In terms of timing of reporting, lodgement deadlines for annual financial reports (which includes climate disclosures) would remain the same as current requirements. That is, disclosing entities and registered managed investment schemes must lodge complete financial reports within three months after the end of financial year. All other companies are required to lodge their financial reports within four months after the end of the financial year.

For NGER entities, the statutory reporting deadline is 31 October for the preceding reporting year of 1 July to 30 June. To ensure consistency, entities should report the same emissions and energy data in their financial reports as they do in their NGER reporting.


A key principle underlying the climate reporting reforms in Australia is close alignment with international reporting practices. Accordingly, Treasury’s proposals are based on the ISSB’s sustainability disclosure standards, with a climate-first approach being adopted.

The Australian Accounting Standards Board (AASB) has been charged with the responsibility to develop Australian climate disclosure standards, the content of which will be based on IFRS S2 and adapted for the Australian context.

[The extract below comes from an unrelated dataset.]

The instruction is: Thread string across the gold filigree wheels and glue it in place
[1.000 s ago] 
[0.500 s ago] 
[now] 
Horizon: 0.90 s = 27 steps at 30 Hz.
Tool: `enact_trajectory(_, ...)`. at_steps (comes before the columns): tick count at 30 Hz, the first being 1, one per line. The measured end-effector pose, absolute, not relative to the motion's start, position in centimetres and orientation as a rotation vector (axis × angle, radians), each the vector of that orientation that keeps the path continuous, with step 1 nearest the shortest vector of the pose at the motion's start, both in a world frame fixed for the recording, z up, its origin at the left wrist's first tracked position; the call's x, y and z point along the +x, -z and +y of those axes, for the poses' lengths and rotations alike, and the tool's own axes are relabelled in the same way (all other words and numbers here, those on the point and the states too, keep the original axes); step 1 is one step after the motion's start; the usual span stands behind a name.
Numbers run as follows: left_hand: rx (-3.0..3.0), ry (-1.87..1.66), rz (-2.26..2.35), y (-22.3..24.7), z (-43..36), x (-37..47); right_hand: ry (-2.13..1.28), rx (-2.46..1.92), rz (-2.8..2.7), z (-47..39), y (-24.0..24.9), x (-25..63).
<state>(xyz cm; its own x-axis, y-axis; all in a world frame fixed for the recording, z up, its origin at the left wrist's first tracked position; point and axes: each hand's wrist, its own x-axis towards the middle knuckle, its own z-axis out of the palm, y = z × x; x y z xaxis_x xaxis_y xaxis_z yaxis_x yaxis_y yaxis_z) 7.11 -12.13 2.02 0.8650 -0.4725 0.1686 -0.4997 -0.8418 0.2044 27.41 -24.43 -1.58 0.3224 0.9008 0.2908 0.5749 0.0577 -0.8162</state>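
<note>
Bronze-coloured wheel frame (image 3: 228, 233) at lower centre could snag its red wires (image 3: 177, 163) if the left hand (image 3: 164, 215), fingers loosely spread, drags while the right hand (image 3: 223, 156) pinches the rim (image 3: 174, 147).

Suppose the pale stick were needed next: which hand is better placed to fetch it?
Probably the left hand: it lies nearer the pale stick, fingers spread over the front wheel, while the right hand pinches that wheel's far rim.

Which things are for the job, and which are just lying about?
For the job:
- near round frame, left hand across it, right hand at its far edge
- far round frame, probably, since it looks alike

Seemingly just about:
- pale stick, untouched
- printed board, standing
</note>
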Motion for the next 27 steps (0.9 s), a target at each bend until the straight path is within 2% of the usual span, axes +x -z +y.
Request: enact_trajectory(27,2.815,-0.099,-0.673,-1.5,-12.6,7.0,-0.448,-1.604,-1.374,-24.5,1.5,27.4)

Treasury’s proposals set out the disclosures expected to apply from commencement of the climate reporting regime. These relate to:

  • Governance
  • Qualitative scenario analysis (moving to quantitative scenario analysis by end state)
  • Climate resilience assessments against two possible future states, one of which must be consistent with the global temperature goal set out in the Climate Change Act 2022
  • Transition plans
  • Climate-related targets and progress towards these targets
  • Information about material climate-related risks and opportunities
  • Scope 1 and Scope 2 emissions

In terms of Scope 3 emissions, it is proposed that these be disclosed by in-scope entities from their second year of reporting onwards. Scope 3 emissions disclosures made could be in relation to any one-year period that ended up to 12 months prior to the current reporting period.

Continuous disclosure and fundraising documents

Treasury’s consultation notes that climate-related disclosure obligations would extend to continuous disclosure and fundraising document obligations, and no modifications to or exclusions from those obligations are proposed. ASIC has previously noted that, depending on the circumstances, climate-related risk disclosure may already be required by law, for example within a prospectus or continuous disclosure announcement.

Liability and enforcement

Under the proposals, the Government intends to introduce civil penalty provisions into the Corporations Act so that a failure to disclose, or inadequate disclosure, would attract a civil penalty. Furthermore, ASIC will be able to issue infringement notices for non-compliance with the new requirements, which will operate alongside existing legal frameworks including directors’ duties, misleading conduct and representation provisions, as well as current reporting requirements.

To balance the importance of disclosing decision-useful information with appropriate protections for reporting entities, it is proposed that for the first three years of the climate reporting regime (i.e., from 1 July 2024 to 30 June 2027), elements of mandatory disclosure including Scope 3 emissions, scenario analysis and transition planning would be shielded from misleading and deceptive conduct, false or misleading representations, and similar claims brought by private litigants. Regulators (such as ASIC) could still take action during the fixed three-year period, where appropriate.

Next steps

Treasury is currently considering feedback it received on its latest consultation that closed in July 2023. Where legislation is required to give effect to the new requirements, such draft legislation will be exposed before being implemented in line with the initial commencement date of 1 July 2024.

In terms of standard-setting, and to support Treasury’s proposals discussed in this article, the AASB has recently released an Exposure Draft, ED SR1 Australian Sustainability Reporting Standards – Disclosure of Climate-related Financial Information. The proposals in the ED are based on the ISSB’s IFRS S1 and IFRS S2, setting out the climate-related disclosures in-scope entities would be required to make. The Exposure Draft is open for comment until 1 March 2024.